# Given information:
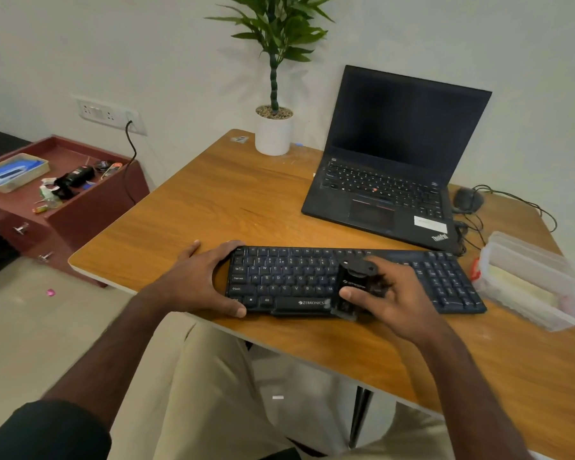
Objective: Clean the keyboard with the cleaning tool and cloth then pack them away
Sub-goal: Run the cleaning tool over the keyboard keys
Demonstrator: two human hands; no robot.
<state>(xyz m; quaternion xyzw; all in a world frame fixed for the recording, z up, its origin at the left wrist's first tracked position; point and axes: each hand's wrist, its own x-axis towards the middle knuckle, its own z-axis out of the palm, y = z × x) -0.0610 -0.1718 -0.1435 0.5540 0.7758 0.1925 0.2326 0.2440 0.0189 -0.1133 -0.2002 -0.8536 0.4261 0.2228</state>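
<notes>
A black keyboard lies near the front edge of the wooden table. My left hand grips its left end, thumb on the front edge and fingers over the top corner. My right hand holds a black cleaning tool upright over the keyboard's middle, its lower end at the front row of keys beside the space bar. At the right end of the keyboard stands a clear plastic container with something pale yellow inside, perhaps the cloth; I cannot tell for sure.
An open black laptop stands behind the keyboard, with a mouse and cables to its right. A white potted plant is at the table's back edge. A maroon drawer unit with clutter sits to the left.
</notes>
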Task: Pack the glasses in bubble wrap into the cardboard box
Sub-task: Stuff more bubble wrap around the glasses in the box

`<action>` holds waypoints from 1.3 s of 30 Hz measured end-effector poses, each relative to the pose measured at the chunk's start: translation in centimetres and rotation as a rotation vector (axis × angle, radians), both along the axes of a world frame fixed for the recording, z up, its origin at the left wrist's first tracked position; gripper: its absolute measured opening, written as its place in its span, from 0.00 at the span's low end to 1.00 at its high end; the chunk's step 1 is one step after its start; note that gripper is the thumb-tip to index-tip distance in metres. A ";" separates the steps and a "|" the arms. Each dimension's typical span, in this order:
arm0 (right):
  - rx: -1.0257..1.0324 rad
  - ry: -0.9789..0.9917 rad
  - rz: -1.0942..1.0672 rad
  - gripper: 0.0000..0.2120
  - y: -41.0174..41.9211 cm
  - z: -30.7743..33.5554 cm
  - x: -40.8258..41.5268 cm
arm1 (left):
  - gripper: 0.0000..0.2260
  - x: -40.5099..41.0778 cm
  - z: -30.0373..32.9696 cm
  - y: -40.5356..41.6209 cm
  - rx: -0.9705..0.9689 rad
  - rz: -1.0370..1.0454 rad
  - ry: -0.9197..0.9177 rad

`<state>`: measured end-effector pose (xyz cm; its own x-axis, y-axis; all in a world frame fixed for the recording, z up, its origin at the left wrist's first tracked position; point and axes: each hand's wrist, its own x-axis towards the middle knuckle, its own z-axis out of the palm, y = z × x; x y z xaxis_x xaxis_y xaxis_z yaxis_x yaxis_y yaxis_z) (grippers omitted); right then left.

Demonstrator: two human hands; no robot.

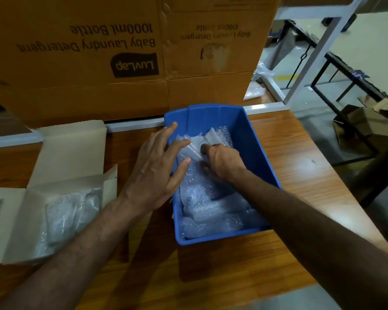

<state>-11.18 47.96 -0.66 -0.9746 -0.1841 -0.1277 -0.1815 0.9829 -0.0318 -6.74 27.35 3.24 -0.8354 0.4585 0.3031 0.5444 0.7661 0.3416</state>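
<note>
Head view: both hands reach into a blue bin (251,139) of bubble-wrapped glasses on the worktop (305,166).
The right hand (222,162) has its fingers curled round a wrapped glass (197,144) at the bin's far end; the left hand (157,166), fingers straight, touches it. The cardboard box (70,153) lies open at left, one wrapped bundle (72,211) inside.
</note>
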 end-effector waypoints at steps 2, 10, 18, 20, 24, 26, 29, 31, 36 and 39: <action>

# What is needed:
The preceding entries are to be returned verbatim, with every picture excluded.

# Your solution:
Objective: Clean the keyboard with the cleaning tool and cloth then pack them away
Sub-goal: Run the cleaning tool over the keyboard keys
Demonstrator: two human hands; no robot.
<state>(xyz m; quaternion xyzw; all in a world frame fixed for the recording, z up, its origin at the left wrist's first tracked position; point and axes: each hand's wrist, its own x-axis towards the middle knuckle, its own z-axis out of the palm, y = z × x) -0.0610 -0.1718 -0.1435 0.5540 0.7758 0.1925 0.2326 0.2440 0.0189 -0.1133 -0.2002 -0.8536 0.4261 0.2228</state>
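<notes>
A black keyboard lies near the front edge of the wooden table. My left hand grips its left end, thumb on the front edge and fingers over the top corner. My right hand holds a black cleaning tool upright over the keyboard's middle, its lower end at the front row of keys beside the space bar. At the right end of the keyboard stands a clear plastic container with something pale yellow inside, perhaps the cloth; I cannot tell for sure.
An open black laptop stands behind the keyboard, with a mouse and cables to its right. A white potted plant is at the table's back edge. A maroon drawer unit with clutter sits to the left.
</notes>
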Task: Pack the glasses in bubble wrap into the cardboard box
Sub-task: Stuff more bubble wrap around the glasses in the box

`<action>` holds waypoints from 1.3 s of 30 Hz measured end-effector poses, each relative to the pose measured at the chunk's start: translation in centimetres and rotation as a rotation vector (axis × angle, radians), both along the axes of a world frame fixed for the recording, z up, its origin at the left wrist's first tracked position; gripper: its absolute measured opening, written as its place in its span, from 0.00 at the span's low end to 1.00 at its high end; the chunk's step 1 is one step after its start; note that gripper is the thumb-tip to index-tip distance in metres. A ";" separates the steps and a "|" the arms. Each dimension's typical span, in this order:
arm0 (right):
  - rx: -1.0257..1.0324 rad
  - ry: -0.9789..0.9917 rad
  - rz: -1.0942..1.0672 rad
  - gripper: 0.0000..0.2120
  - y: -41.0174..41.9211 cm
  - z: -30.7743..33.5554 cm
  - x: -40.8258..41.5268 cm
arm1 (left):
  - gripper: 0.0000..0.2260
  - x: -40.5099..41.0778 cm
  - z: -30.0373..32.9696 cm
  - y: -40.5356..41.6209 cm
  - rx: -0.9705..0.9689 rad
  - rz: -1.0370..1.0454 rad
  - ry: -0.9197..0.9177 rad

`<state>`: measured end-effector pose (xyz cm; its own x-axis, y-axis; all in a world frame fixed for the recording, z up, its origin at the left wrist's first tracked position; point and axes: each hand's wrist, its own x-axis towards the middle knuckle, its own z-axis out of the palm, y = z × x; x y z xaxis_x xaxis_y xaxis_z yaxis_x yaxis_y yaxis_z) (grippers omitted); right then left.

Demonstrator: two human hands; no robot.


<state>-11.18 47.96 -0.66 -0.9746 -0.1841 -0.1277 -0.1815 0.9829 -0.0318 -6.74 27.35 3.24 -0.8354 0.4585 0.3031 0.5444 0.7661 0.3416</state>
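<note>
Head view: both hands reach into a blue bin (251,139) of bubble-wrapped glasses on the worktop (305,166).
The right hand (222,162) has its fingers curled round a wrapped glass (197,144) at the bin's far end; the left hand (157,166), fingers straight, touches it. The cardboard box (70,153) lies open at left, one wrapped bundle (72,211) inside.
</note>
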 end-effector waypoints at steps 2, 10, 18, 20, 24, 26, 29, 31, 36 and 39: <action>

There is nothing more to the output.